* Exercise:
Set down each line of the data below exactly.

* Raw data:
%%

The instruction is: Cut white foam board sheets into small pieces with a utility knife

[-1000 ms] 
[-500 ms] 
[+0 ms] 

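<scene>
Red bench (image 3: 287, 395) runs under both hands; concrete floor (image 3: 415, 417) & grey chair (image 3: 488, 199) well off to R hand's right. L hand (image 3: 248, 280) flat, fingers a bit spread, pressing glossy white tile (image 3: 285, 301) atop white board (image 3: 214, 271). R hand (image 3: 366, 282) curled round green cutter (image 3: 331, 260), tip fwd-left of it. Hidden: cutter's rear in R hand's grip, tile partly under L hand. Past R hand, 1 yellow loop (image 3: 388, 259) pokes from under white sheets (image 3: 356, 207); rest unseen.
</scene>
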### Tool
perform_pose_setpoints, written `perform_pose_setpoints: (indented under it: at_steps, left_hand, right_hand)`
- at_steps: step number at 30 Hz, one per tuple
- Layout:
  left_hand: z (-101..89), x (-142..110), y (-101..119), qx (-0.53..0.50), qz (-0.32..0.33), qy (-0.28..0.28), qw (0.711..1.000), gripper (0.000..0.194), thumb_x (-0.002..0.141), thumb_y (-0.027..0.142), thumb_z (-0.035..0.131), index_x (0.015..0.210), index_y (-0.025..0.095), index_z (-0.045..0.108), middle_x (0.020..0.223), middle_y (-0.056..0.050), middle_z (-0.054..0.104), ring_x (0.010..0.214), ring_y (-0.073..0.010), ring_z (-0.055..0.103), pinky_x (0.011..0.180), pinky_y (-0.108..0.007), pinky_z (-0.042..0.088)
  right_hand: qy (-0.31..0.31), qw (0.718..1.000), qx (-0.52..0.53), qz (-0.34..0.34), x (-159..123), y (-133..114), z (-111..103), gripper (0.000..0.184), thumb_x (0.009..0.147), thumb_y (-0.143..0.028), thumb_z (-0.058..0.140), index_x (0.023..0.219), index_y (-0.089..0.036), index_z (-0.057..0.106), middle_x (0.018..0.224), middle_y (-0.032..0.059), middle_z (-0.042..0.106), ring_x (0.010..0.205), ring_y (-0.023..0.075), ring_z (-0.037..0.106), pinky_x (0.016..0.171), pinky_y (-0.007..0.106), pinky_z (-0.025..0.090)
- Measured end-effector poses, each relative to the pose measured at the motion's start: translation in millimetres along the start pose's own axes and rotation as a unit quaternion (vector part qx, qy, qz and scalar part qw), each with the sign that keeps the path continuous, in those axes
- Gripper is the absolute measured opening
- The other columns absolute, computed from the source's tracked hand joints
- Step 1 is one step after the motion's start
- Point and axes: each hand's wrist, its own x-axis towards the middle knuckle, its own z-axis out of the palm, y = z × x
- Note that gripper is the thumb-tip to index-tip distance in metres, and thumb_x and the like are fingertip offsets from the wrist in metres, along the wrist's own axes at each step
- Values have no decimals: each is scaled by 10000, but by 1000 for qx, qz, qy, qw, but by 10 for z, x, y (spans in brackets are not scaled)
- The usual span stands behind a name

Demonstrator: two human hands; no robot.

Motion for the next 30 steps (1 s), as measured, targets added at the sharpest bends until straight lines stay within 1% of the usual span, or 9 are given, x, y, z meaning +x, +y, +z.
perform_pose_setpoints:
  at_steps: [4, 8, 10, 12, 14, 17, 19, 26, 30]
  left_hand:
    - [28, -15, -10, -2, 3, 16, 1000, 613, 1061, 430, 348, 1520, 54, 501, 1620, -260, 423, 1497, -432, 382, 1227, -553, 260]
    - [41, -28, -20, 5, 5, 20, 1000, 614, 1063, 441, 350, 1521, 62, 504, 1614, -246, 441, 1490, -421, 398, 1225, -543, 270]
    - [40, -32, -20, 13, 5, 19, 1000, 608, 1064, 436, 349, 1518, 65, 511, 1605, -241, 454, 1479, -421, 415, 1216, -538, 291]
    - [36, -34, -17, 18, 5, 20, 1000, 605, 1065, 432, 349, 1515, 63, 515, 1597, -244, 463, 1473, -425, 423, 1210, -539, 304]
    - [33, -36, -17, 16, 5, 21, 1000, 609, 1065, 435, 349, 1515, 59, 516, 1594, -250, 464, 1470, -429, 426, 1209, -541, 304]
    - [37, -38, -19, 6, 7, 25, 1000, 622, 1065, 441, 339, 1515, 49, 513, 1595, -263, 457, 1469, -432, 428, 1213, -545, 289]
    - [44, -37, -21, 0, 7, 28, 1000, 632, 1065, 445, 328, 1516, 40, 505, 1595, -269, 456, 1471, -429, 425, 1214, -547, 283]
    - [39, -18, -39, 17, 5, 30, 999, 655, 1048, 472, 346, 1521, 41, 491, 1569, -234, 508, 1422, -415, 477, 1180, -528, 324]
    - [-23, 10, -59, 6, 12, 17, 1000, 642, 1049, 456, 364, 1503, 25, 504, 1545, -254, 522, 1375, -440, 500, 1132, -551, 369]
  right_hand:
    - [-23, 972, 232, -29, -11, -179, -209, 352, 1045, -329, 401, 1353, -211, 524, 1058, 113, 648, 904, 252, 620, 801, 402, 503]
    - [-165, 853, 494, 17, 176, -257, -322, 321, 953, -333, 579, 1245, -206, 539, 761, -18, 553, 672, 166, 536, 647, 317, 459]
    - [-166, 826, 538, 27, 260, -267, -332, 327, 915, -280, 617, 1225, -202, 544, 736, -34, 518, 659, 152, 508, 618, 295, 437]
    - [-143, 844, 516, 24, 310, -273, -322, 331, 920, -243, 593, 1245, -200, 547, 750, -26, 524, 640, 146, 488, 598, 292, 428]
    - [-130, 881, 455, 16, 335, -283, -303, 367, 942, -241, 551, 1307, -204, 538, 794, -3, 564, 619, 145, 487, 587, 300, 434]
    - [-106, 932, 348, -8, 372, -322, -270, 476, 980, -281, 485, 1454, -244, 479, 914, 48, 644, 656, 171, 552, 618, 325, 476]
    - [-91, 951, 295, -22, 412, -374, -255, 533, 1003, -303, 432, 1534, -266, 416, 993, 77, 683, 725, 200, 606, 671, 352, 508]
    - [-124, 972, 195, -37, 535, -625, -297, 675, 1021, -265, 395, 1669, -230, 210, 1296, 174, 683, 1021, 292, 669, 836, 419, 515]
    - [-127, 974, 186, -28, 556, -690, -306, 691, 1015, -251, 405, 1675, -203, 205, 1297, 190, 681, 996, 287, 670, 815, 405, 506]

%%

* Output below:
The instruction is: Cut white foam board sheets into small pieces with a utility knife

[-1000 ms] 
[-500 ms] 
[+0 ms] 

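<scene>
Red bench (image 3: 287, 395) runs under both hands; concrete floor (image 3: 415, 417) & grey chair (image 3: 488, 199) well off to R hand's right. L hand (image 3: 248, 280) flat, fingers a bit spread, pressing glossy white tile (image 3: 285, 301) atop white board (image 3: 214, 271). R hand (image 3: 366, 282) curled round green cutter (image 3: 331, 260), tip fwd-left of it. Hidden: cutter's rear in R hand's grip, tile partly under L hand. Past R hand, 1 yellow loop (image 3: 388, 259) pokes from under white sheets (image 3: 356, 207); rest unseen.
</scene>
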### Tool
perform_pose_setpoints, written `perform_pose_setpoints: (indented under it: at_steps, left_hand, right_hand)`
- at_steps: step number at 30 Hz, one per tuple
- Layout:
  left_hand: z (-101..89), x (-142..110), y (-101..119), qx (-0.53..0.50), qz (-0.32..0.33), qy (-0.28..0.28), qw (0.711..1.000), gripper (0.000..0.194), thumb_x (-0.002..0.141), thumb_y (-0.027..0.142), thumb_z (-0.035..0.131), index_x (0.015..0.210), index_y (-0.025..0.095), index_z (-0.045..0.108), middle_x (0.020..0.223), middle_y (-0.056..0.050), middle_z (-0.054..0.104), ring_x (0.010..0.214), ring_y (-0.073..0.010), ring_z (-0.055..0.103), pinky_x (0.011..0.180), pinky_y (-0.108..0.007), pinky_z (-0.042..0.088)
  right_hand: qy (-0.31..0.31), qw (0.718..1.000), qx (-0.52..0.53), qz (-0.34..0.34), x (-159..123), y (-133..114), z (-111..103), gripper (0.000..0.184), thumb_x (0.009..0.147), thumb_y (-0.143..0.028), thumb_z (-0.058..0.140), index_x (0.023..0.219), index_y (-0.089..0.036), index_z (-0.057..0.106), middle_x (0.018..0.224), middle_y (-0.032..0.059), middle_z (-0.042..0.106), ring_x (0.010..0.205), ring_y (-0.023..0.075), ring_z (-0.037..0.106), pinky_x (0.016..0.171), pinky_y (-0.007..0.106), pinky_z (-0.025..0.090)
- Measured end-effector poses, each relative to the pose measured at the motion's start: translation in millimetres along the start pose's own axes and rotation as a unit quaternion (vector part qx, qy, qz and scalar part qw), each with the sign that keeps the path continuous, in those axes
- Gripper is the absolute measured opening
- The other columns absolute, computed from the source's tracked hand joints
- Step 1 is one step after the motion's start
- Point and axes: each hand's wrist, its own x-axis towards the middle knuckle, its own z-axis out of the palm, y = z × x
- Note that gripper is the thumb-tip to index-tip distance in metres, and thumb_x and the like are fingertip offsets from the wrist in metres, along the wrist's own axes at each step
- Values have no decimals: each is scaled by 10000, but by 1000 for qx, qz, qy, qw, but by 10 for z, x, y (spans in brackets are not scaled)
- The usual span stands behind a name

Demonstrator: two human hands; no robot.

Motion for the next 30 steps (1 s), as measured, targets added at the sharpest bends until straight lines stay within 1% of the usual span, or 9 are given, x, y, z meaning +x, +y, +z.
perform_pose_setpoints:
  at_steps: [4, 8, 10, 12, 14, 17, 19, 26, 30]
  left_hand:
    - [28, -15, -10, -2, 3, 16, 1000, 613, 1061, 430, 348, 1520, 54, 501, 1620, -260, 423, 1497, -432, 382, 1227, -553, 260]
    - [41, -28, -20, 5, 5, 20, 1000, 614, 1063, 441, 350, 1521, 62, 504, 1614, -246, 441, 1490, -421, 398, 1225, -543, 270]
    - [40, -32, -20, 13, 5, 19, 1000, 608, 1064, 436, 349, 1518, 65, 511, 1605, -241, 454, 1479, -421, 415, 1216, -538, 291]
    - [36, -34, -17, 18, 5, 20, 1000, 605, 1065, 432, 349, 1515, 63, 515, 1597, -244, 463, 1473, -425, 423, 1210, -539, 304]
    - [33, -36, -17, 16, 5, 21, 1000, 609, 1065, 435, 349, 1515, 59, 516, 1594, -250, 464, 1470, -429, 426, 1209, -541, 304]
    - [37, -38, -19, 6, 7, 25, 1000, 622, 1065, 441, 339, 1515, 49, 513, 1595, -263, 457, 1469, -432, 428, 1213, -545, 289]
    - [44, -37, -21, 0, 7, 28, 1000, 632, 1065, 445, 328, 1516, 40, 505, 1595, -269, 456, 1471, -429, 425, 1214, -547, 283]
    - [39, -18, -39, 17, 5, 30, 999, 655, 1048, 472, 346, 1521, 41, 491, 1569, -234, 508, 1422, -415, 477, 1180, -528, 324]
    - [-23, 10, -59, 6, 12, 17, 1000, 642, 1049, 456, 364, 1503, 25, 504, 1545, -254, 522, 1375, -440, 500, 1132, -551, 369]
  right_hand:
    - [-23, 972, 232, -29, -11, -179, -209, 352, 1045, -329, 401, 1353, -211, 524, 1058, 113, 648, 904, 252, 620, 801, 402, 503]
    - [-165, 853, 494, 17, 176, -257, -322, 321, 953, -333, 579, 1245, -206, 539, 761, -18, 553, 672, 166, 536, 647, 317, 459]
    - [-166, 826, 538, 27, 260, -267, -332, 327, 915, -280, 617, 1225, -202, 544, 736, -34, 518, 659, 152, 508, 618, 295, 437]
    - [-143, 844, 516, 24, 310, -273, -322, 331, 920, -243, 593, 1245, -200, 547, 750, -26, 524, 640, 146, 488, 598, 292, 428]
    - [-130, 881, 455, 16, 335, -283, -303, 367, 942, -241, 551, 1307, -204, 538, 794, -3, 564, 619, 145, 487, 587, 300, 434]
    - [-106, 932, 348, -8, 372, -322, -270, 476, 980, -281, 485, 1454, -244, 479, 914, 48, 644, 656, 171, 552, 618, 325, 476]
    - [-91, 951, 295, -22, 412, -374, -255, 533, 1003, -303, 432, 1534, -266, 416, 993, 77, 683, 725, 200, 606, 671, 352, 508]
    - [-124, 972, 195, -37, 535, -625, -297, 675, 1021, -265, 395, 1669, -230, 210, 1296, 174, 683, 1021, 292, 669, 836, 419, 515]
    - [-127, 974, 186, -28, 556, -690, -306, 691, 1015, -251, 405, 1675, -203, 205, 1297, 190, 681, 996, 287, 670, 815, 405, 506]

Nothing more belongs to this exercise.